Is motherhood oversold to women? I think so
‘Didn’t you think it would be easier by now?’ I asked my husband Tom the other day.
He thought for a minute – Tom is a sensible chap who never blurts out an answer the way that I do – before nodding. ‘I really did,’ he admitted.
By ‘it’, I was referring to life. More specifically, life as a parent.
Our children, Theo and Immy, both under five, are delightful but also completely hard work. They never listen to anything we say – unless it involves the word chocolate. It’s a nightmare to get them to brush their teeth and even choosing clothes is a painful process.
It’s not just our children. All of our friends say the same things. It comes with being a working parent – getting everyone up in the morning, trying to get everyone ready to be dropped off at the right place at (more or less) the right time.
It’s coming up with meals that everyone likes, every single night. It’s trying to arrange play dates with other parents you barely know.
So when I saw a mum-of-two question, ‘are we oversold the idea of motherhood as girls and young women?’ on Mumsnet, I wanted to scream, ‘Oh God, yes!’
For a lot of women, I’d argue, becoming a mum isn’t even a choice. It’s an expectation society pushes on us. A child of the 80s, every little girl I knew had a doll they’d name and ‘look after’.
Of course, those dolls didn’t resist when you changed their clothes and closed their eyes as soon as you laid them down.
Then there were the pictures of smiling, playing parents and children advertising everything from toothpaste to trips abroad and films and books filled with similarly happy families (I even had a series of stories of that exact name – and a card game!). It was easy to assume every beaming mum, dad and 2.4 children lived happily ever after.
The reality is so far from that. That became apparent before I’d even met my baby, when, a week after my due date, my waters hadn’t broken. I hadn’t had contractions.
Let’s talk labour. I remember someone once joking with me that if they told schoolgirls there was a high chance they’d poo while giving birth, it would lower teenager pregnancies more effectively than any other form of contraceptive.
I genuinely believe that’s true. When I was growing up, decades before shows like This Is Going To Hurt and the now-axed One Born Every Minute, there was so little realism when it came to giving birth.
Your children will work you harder than any other employer you will ever have – and there’s no sick days or annual leave in this job
The most I ever saw was a woman giving a few pushes, then cradling a tiny newborn with a look of awe on her face.
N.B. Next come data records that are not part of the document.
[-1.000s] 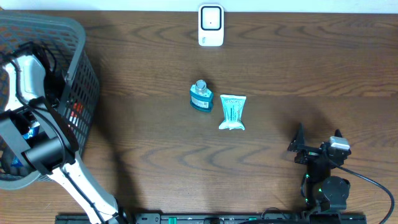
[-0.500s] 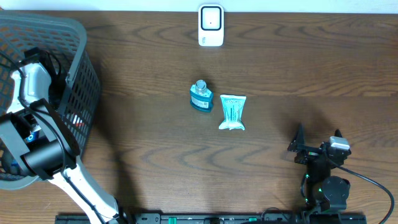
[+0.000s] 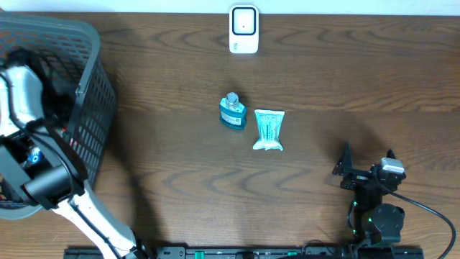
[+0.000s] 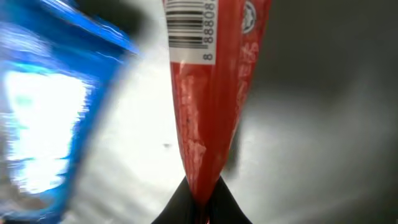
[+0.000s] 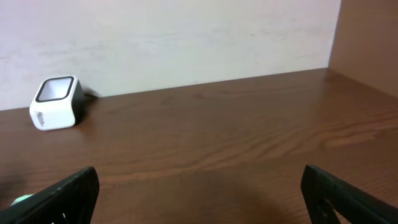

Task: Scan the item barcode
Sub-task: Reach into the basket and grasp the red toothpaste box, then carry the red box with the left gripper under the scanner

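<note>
My left tool (image 4: 199, 200) is down inside the basket (image 3: 93, 86), its jaws pinched together on the bottom edge of a red packet (image 4: 211, 99); I read that thin edge grip as a way to lift the packet out while leaving its printed face clear. The barcode (image 4: 190, 25) sits at the packet's far end, in plain view of the wrist camera and well away from the jaws; a blurred blue item (image 4: 43, 106) lies just beside the packet in the basket. My right tool (image 5: 199, 186) hangs with its jaws wide apart and nothing between them, parked far to the right of the basket over bare counter (image 3: 180, 180), out of the way, I judge. The scanner (image 3: 244, 29) stands right of the basket at the counter's far edge; a blue bottle (image 3: 231, 111) and a teal pouch (image 3: 269, 130) lie right of the basket, nearer me than the scanner.
</note>
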You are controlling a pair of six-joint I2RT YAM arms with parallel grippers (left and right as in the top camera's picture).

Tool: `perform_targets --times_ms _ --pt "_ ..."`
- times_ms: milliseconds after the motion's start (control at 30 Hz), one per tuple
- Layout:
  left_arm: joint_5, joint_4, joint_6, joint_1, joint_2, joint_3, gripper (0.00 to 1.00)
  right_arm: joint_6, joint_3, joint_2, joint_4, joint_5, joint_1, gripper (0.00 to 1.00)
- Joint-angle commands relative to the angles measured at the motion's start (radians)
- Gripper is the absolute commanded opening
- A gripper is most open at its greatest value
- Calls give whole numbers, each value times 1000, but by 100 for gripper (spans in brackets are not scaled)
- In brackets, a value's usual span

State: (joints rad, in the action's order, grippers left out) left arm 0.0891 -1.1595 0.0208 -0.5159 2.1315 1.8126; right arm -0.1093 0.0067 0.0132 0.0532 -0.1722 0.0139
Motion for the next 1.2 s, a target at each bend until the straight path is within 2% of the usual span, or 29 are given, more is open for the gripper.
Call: perform_targets --times_ms 0,167,300,433,533,700,800,1000,1167 --pt "50 -40 109 -3 -162 145 7 14 -1 0 4 -2 -19 99" --pt "-129 -35 116 25 -391 208 7 13 -1 0 4 -2 -19 99" --pt "-385 -29 115 121 -587 208 7 13 -1 0 4 -2 -19 99" --pt "-440 -29 116 341 -698 207 7 13 -1 0 4 -2 -19 99" --pt "-440 -24 115 575 -713 206 8 13 -1 0 4 -2 -19 99" --pt "-439 63 47 958 -609 169 7 13 -1 0 4 -2 -19 99" --pt "-436 97 32 1090 -498 168 7 13 -1 0 4 -2 -19 99" --pt "-436 166 57 1232 -253 168 7 14 -1 0 4 -2 -19 99" --pt "-437 226 164 1286 -74 168 8 13 -1 0 4 -2 -19 99"
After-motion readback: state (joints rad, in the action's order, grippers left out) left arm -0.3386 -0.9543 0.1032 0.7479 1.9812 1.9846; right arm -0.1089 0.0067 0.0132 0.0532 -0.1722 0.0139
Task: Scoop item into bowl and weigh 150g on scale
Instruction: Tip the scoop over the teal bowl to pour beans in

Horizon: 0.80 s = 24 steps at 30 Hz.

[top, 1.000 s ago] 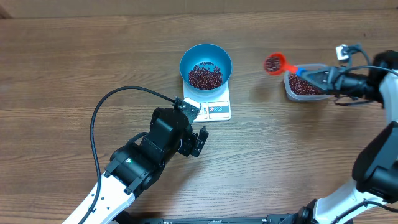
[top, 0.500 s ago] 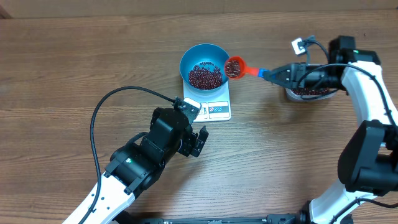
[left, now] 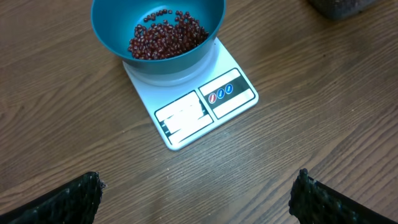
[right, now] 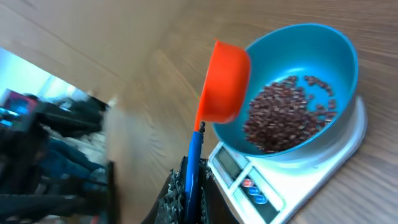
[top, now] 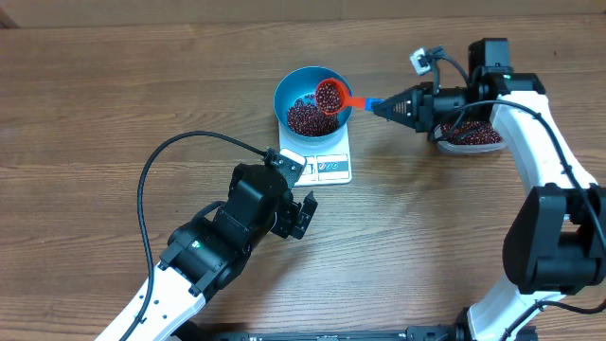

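Observation:
The blue bowl (top: 284,95) stands on the white scale (top: 327,166) and holds a heap of dark red beans, the item (top: 305,118). My right gripper (top: 391,105) is shut on the blue handle of a red scoop (top: 330,94). The scoop hangs over the bowl's right side with beans in it. In the right wrist view the scoop (right: 225,81) is tilted beside the bowl (right: 323,50). My left gripper (top: 301,213) sits open below the scale. In its own view its fingers (left: 81,199) stand wide apart before the scale (left: 193,109) and bowl (left: 109,31).
A clear plastic tub (top: 471,136) with more beans sits to the right, partly under my right arm. A black cable (top: 151,170) loops from the left arm across the wooden table (top: 95,95).
My right arm has carried the loaded scoop leftward from above the tub to over the bowl. The left arm has not moved.

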Motion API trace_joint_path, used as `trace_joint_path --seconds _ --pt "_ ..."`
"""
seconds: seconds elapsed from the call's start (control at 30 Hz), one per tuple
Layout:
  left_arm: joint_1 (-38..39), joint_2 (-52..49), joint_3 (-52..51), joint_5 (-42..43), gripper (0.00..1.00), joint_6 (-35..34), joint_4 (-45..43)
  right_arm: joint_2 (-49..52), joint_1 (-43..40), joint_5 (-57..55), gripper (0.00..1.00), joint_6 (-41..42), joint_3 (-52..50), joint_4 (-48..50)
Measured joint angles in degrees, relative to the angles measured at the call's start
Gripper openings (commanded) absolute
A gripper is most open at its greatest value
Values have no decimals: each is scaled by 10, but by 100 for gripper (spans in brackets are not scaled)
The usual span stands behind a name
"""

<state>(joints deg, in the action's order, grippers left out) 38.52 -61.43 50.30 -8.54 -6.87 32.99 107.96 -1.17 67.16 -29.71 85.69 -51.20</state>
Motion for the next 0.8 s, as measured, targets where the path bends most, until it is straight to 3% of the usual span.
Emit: trace_joint_path --seconds 0.4,0.8 --pt "0 0 0 0 100 0 0 0 39 -118 4 -3 0 95" --pt "0 0 0 0 100 0 0 0 40 -150 4 -111 0 139"
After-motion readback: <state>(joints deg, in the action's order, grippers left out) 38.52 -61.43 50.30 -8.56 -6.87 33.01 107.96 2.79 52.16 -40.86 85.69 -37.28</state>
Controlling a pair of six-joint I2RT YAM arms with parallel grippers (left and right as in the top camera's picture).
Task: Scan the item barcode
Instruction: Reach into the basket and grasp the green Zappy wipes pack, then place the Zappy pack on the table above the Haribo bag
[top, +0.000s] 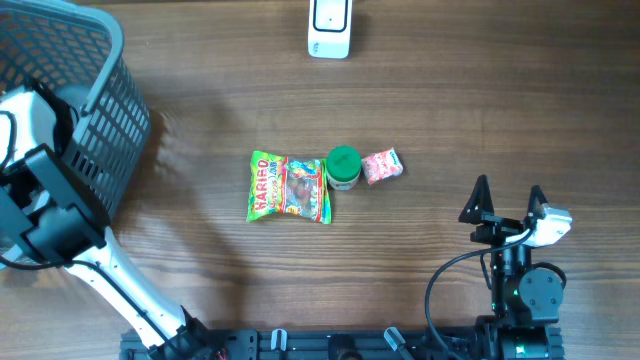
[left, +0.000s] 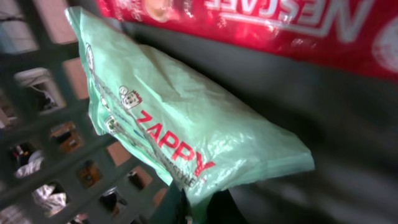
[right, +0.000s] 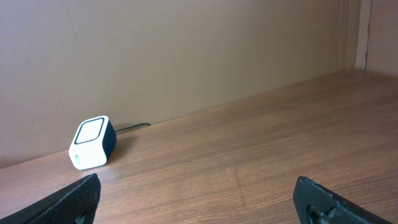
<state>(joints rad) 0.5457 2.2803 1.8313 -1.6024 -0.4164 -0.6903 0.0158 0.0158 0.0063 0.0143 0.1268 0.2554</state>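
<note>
Item for scanning is being taken to be the green ZAPPY packet (left: 186, 130). It is lying inside the grey basket (top: 118, 90) at the far left of the table, leaning against the lattice wall, with a red Nescafe pack (left: 280, 25) just behind it.

Left gripper (left: 198, 213) is being held closed on the packet's lower corner. The jaws are narrow and the thin film appears pinched between them. The packet is being judged as gripped but not yet lifted, since it is wholly within the basket.

No barcode is being seen on the printed face turned to the wrist camera, and which side carries it cannot be told.

Right gripper (top: 505, 200) is being kept wide open with nothing between the fingers. It is parked at the near right, facing across bare wood toward the white scanner (top: 330, 30) at the far edge, centre.

At the table's middle, a Haribo bag (top: 290, 187) is lying flat. A green-lidded jar (top: 343, 167) is touching its right edge, and a small pink packet (top: 381, 166) is just beside the jar. Whether these have been scanned cannot be told.

Progress is being judged as early, with only the grasp made. Left to do: the packet is to be drawn out of the basket, carried right and far to the scanner, and its barcode presented to the scanner window. Slipping of the thin film from a corner pinch is being noted as a risk.
</note>
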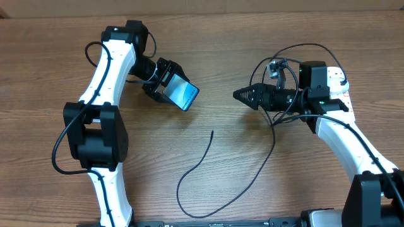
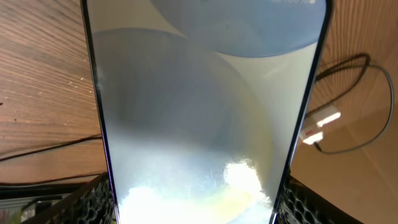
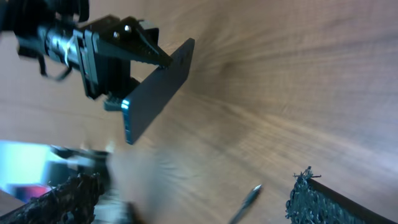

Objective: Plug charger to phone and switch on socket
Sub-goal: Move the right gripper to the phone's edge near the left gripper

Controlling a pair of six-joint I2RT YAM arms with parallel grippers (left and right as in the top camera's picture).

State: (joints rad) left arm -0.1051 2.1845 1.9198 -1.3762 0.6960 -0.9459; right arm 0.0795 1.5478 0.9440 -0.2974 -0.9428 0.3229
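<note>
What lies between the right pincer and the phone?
Overhead shows only bare table between the right pincer and the phone; the charger tip lies off that line.

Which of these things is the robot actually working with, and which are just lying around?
Part of the job: phone, held in the left end effector; charger cable, lying loose; open right end effector. No socket in view.
Just there: wooden table; wiring looped on the right arm.

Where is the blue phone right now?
In the overhead view, the slim cyan-screened smartphone sits left of centre, clamped in the left gripper above the wooden table, across from the open right gripper.
</note>
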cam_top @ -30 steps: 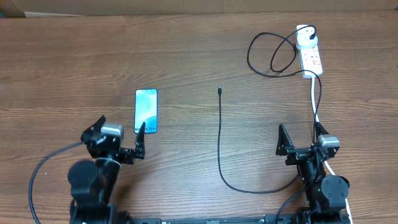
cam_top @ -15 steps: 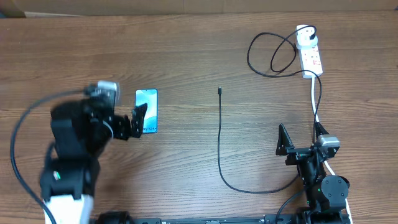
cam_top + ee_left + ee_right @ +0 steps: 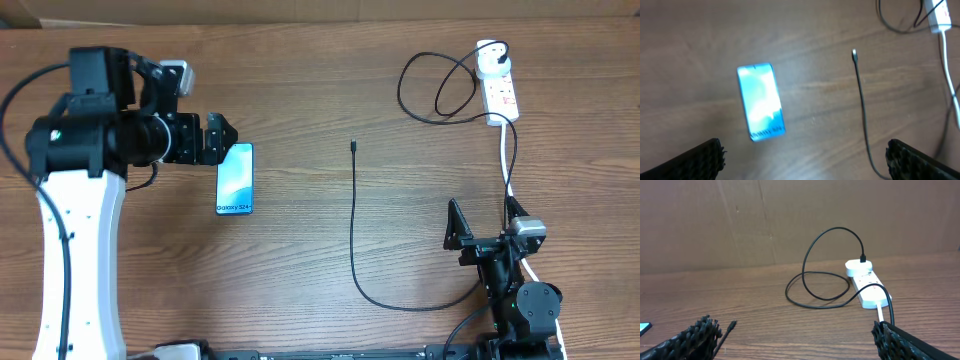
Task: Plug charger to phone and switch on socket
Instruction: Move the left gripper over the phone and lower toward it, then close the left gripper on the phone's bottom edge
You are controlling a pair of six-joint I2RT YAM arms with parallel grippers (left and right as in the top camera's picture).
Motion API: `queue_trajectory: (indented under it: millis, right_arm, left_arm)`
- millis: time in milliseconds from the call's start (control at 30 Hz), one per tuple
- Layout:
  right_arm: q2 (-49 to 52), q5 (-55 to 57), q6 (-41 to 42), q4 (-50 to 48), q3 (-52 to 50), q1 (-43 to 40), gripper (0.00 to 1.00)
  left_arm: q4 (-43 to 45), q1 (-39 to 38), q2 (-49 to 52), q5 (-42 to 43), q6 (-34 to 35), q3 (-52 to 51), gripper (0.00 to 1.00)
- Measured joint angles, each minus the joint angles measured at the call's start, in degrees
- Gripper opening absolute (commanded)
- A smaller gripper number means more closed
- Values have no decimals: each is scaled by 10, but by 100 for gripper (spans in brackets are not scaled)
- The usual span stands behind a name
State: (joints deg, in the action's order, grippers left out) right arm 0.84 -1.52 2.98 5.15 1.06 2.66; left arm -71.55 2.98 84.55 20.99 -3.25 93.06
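Charger (image 3: 352, 220), phone (image 3: 235, 178), socket (image 3: 503, 98): one each, apparently.

I saw the table (image 3: 300, 90) as mid-brown wood, its darker grain streaks running left to right. Left of centre, the phone (image 3: 235, 178) glowed teal-blue with paler patches and white lettering at its near edge (blurred in the left wrist view). The charger (image 3: 352, 220) was a thin black line ending in a white adapter (image 3: 489, 62). At the far right, the socket (image 3: 500, 97) was white with small red marks and a white cord (image 3: 507, 160). The left arm (image 3: 80, 230) was white below and black above.
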Motion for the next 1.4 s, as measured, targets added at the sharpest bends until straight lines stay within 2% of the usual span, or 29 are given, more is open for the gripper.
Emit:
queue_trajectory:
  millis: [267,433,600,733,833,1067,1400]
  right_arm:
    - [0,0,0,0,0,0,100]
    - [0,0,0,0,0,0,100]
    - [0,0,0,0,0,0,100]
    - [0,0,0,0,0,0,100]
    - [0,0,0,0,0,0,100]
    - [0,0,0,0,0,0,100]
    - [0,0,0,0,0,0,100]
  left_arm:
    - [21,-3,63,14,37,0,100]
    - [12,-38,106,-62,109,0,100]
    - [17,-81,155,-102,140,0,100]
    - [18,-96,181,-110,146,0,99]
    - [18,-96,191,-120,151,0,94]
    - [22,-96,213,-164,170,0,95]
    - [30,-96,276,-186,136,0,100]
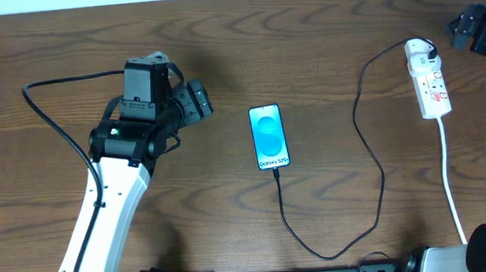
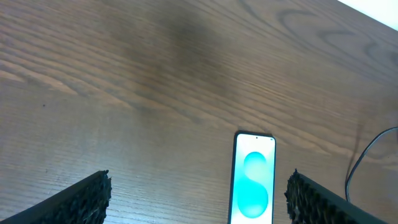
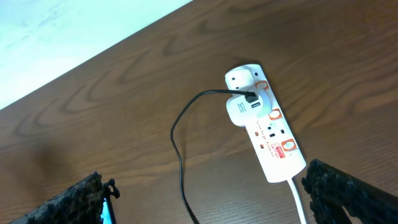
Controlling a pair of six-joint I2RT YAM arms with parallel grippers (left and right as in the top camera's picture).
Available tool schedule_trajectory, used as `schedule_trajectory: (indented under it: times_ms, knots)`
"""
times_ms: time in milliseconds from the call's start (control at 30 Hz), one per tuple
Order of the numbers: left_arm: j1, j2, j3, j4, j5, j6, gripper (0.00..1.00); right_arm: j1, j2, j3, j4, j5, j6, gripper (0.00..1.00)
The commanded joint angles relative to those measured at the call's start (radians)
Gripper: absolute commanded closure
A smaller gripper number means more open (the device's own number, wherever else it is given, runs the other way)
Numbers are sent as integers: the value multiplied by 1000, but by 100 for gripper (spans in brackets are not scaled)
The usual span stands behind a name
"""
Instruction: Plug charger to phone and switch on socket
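The phone (image 1: 268, 137) lies flat mid-table, blue screen up, and also shows in the left wrist view (image 2: 252, 180). The black charger cable (image 1: 376, 173) runs from the phone's near end, loops right and goes up to the socket; its tip sits at the phone's bottom edge (image 1: 274, 172). The white socket (image 1: 427, 78) lies at the far right, with a white adapter in it (image 3: 242, 104). My left gripper (image 2: 199, 202) is open, left of the phone and above the table. My right gripper (image 3: 208, 202) is open, above the table near the socket (image 3: 267, 134).
The socket's white cord (image 1: 449, 181) runs toward the table's near edge. The left arm's own black cable (image 1: 50, 116) loops over the table's left part. A pale wall edge shows at the far side (image 3: 74, 37).
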Motion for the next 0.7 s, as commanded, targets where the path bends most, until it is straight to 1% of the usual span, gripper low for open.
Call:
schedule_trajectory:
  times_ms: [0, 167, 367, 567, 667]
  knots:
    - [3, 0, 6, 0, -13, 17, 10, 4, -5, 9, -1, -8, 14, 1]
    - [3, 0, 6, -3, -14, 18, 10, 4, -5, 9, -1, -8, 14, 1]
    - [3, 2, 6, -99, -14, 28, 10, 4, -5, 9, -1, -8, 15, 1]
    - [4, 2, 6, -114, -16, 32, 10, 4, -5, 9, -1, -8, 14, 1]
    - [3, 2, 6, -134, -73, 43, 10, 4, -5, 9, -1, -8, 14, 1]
No-one mentioned the literal days that labour could take, the extreme pain or the tears.
I’d never dreamed that, after being induced and going through constant contractions for 26 hours, I’d only be ‘maybe’ six centimetres dilated and would need an emergency c-section because my baby’s heartbeat was slowing down.
Even after that, things barely get better. After years of being spoonfed scenes of families cooing round a beautiful newborn, instead, you find yourself dealing with bleeding nipples and screaming babies who don’t settle even when they’re fed, changed and burped, all while coping with a stinging vagina or c-section stitches.
Yes, you adore your newborn, but you weren’t prepared for the mind-numbing boredom some days bring when you only have them for company.
But sometimes, when it’s a choice between that and daring to assemble the pram, change their nappy, pack the change bag, change their nappy again, assess the weather for appropriate outerwear for you both, realise they need their nappy changed again, sometimes it’s easier to stay put and face the boredom head on.
Nowadays we have a slightly more realistic idea of motherhood, but such posts are often for comedic value. What hilarious disaster did your child cause today? What silly reason set off their latest tantrum?
But when you’re in the middle of that disaster or tantrum, let me assure you, the last thing you want to do is laugh.
And for the most part, people still tend to paint picturesque scenes of their children prancing happily through lavender fields or clinging cutely to their parents.
Don’t get me wrong, I’m not criticising those people – I’m one of them. I post the pictures of Theo and Immy holding hands, grinning bashfully at the camera, riding their balance bikes.
Those same photos don’t tell you that you now have to ask ‘permission’ to go out with friends (or at least check that the other parent isn’t out) and that although you don’t begrudge your partner a night out, your heart can’t help but sink when they remind you it’s tonight they’re meeting the lads. Because while they’re out, you’re destined for a rubbish night trying to wrestle both children into the land of nod.
Your children will work you harder than any other employer you will ever have – and there’s no sick days or annual leave in this job. You are on call 24/7.
You put shoes on, you take shoes off, you call your husband because you didn’t do it right. Even though he does it the exact same way. You face a full-on tantrum for pouring water into the yellow cup, even though that was the one that was requested.
You want to scream in frustration and fury. You will feel like a complete and utter failure. You will experience ‘mum guilt’.
Of course, with the lows come the massive highs – the ones that are far more widely talked about. The nights they fall asleep, safe and snug, in your arms, the (admittedly bedraggled) flowers they’ll present you with that they’ve picked especially for you from the garden, the times they’ll turn round and say, ‘I love you Mummy’ out of the blue.
In those moments, all is forgiven and you realise that being a mum is the best thing you’ll ever experience. And maybe, despite the difficult moments (days and weeks), you’ll feel as though nothing could have oversold the joy of creating and loving another tiny, precious human.
Of course, motherhood is just one option for all of the women out there and, as it’s such a consuming, overwhelming experience, it should be one you enter into freely, rather than having it instilled into you that it’s an inevitable part of your life.